As mentioned above, although one Embodiment of this invention was described, this invention is not limited to the said embodiment, A various aspect can be taken in the range which does not deviate from the summary of this invention.
For example, in the above-described embodiment, the halftone dot detection circuit 52 in the image processing circuit 50 detects a halftone dot region from the input image data, thereby converting all the images represented by the input image data into a halftone dot region and other regions ( The halftone dot detection circuit 52 detects the character area from the input image data, and the image is divided into the character area and the other area (halftone area) as shown in FIG. When the character area detecting process (S100 ′) is separated, the threshold value is set for each pixel in the area determined as the character area by the character area detecting process. The change flag is reset and added (S110 ′), and the threshold value change flag is set and assigned to each pixel outside the character area (that is, in the halftone dot area) (S120 ′). That's fine.

  In the above embodiment, four color inks of C, M, Y, and K are used, and the color of the color image is changed by changing the dot diameter of the ink into two stages of large and small (three stages when zero is inserted). The multi-function device 1 having the image forming apparatus (printer unit 4) for forming the image has been described. However, the present invention is applicable to the ink dot diameters in three stages of large, medium, and small (four stages when zero is inserted), or Even an image forming apparatus configured to form an image by dividing it further, or dark and light (dark (D) and light (L)) as magenta (M) and cyan (C) inks By using two types of inks, the present invention can be applied to an image forming apparatus that forms an image using a total of six colors (DC, LC, DM, LM, Y, K).

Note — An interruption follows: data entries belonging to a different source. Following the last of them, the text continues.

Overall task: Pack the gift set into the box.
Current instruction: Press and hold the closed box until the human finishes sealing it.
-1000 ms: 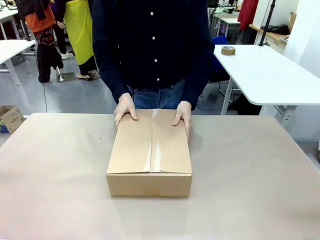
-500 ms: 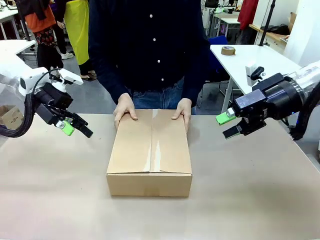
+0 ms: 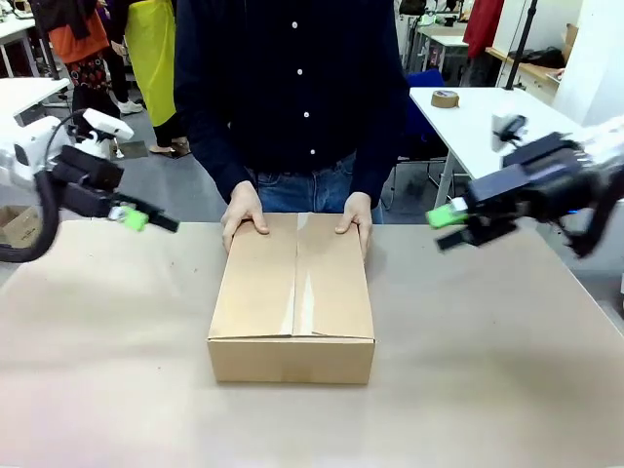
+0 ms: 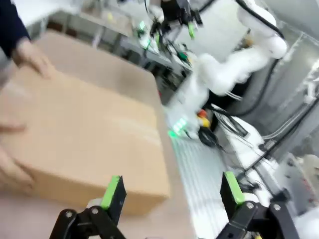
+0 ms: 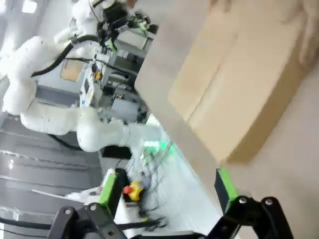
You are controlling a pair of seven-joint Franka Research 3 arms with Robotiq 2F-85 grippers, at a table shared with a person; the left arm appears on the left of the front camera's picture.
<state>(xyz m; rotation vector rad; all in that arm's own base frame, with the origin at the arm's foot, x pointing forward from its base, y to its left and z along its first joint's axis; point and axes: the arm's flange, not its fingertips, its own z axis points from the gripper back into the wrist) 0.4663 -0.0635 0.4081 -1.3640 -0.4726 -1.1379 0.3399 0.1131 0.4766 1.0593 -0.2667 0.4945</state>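
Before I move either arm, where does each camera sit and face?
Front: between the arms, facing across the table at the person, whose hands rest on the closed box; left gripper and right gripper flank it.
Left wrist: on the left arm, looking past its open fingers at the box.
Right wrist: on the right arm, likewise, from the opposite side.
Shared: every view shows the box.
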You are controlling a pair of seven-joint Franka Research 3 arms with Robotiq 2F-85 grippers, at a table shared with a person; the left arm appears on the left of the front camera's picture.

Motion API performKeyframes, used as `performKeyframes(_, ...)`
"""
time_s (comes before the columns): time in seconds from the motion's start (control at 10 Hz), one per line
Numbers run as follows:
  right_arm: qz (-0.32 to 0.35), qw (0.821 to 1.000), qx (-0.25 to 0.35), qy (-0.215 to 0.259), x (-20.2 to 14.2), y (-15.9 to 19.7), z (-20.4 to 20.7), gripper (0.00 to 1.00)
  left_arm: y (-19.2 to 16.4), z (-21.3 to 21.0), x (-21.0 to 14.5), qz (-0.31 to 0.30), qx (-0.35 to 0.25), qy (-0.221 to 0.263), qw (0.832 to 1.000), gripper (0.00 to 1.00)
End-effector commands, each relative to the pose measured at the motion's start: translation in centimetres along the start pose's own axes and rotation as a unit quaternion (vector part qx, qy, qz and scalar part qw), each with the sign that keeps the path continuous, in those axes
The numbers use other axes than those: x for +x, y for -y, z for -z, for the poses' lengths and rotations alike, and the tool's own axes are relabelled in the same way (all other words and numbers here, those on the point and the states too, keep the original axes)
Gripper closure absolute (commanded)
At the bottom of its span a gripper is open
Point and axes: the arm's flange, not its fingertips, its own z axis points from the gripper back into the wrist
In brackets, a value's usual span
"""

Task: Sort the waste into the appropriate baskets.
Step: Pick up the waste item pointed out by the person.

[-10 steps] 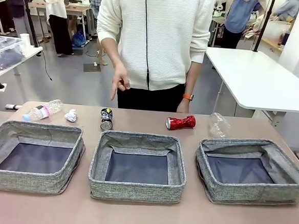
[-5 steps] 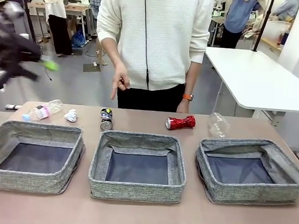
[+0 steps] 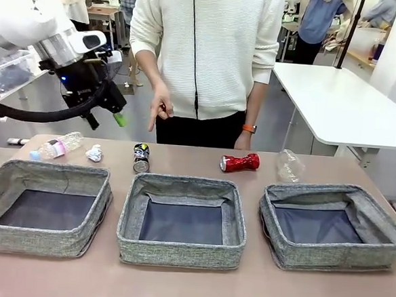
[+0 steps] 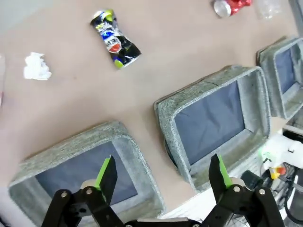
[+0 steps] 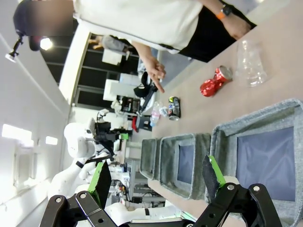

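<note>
The tan tabletop point(image 3: 175, 286) runs across the whole front, with a small black-and-white marker point(image 3: 16, 141) lying near its far left edge. Standing right at the far side is a person in a white ribbed sweater point(image 3: 225, 48), with a thin black cord point(image 3: 191, 26) hanging down the front, black trousers point(image 3: 199, 131) and an orange watch point(image 3: 249, 129) on one wrist. Off to the right there's a separate white table point(image 3: 337, 107). Far left, a clear plastic tub point(image 3: 3, 74) sits on another white surface. Background's a busy workshop, with someone in a blue top point(image 3: 319, 17) back there.

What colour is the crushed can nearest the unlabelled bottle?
Crushed can: shiny red, best in front view.
</note>
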Motion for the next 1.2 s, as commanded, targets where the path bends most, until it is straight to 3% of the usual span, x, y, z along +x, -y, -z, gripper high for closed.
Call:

  That is, for example, in the above embodiment, when the error diffusion circuit 60 is configured to set the ink dot diameter to one of large, medium, small, and zero for each pixel, the error The large dot determination threshold used to determine whether the ink dot diameter is to be large or medium in the diffusion circuit 60, or the ink dot system is large, medium or medium Of the thresholds for determining large dots and the thresholds for determining medium dots used to determine which one is small, only the threshold used in the halftone area is larger than the initial value by the threshold setting circuit 62. If the value is set, the same effect as in the above embodiment can be obtained.

  Further, for example, in the above embodiment, when the error diffusion circuit 60 sets whether or not to form C, M, Y, and K ink dots for each pixel, the size (diameter) of the dots to be formed. Instead of setting the dark (D) or light (L) ink density (LC / DC, LM / DM) for cyan (C) and magenta (M) dots. In such a case, the error diffusion circuit 60 including the threshold setting circuit 62 may be configured to operate as shown in FIG.

  That is, the error diffusion circuit 60 first reads the threshold value change flag given to the target pixel (S300), determines whether or not the read threshold value change flag is set (S310), and sets the threshold value. If the change flag is set, dark used to determine whether the cyan (C) and magenta (M) inks are dark ink (DC, DM) or light ink (LC, LM). The determination threshold is set to a value obtained by adding a correction value to the initial value of the threshold (S320). Conversely, if the threshold change flag is reset, the initial value is set as the dark determination threshold (S330). ), The processing as the threshold setting circuit 62 is executed, and then whether or not to form a dot for each color (C, M, Y, K) of the target pixel is determined. Pixel information indicating whether the density of the ink used for dot formation is dark or light is generated, and further, color reproduction errors occurring in the target pixel are calculated from the pixel information after the generation. The error diffusion process (S340) for the target pixel may be executed by a procedure such as obtaining and reflecting the pixel information in the gradation information of surrounding pixels that have not been set.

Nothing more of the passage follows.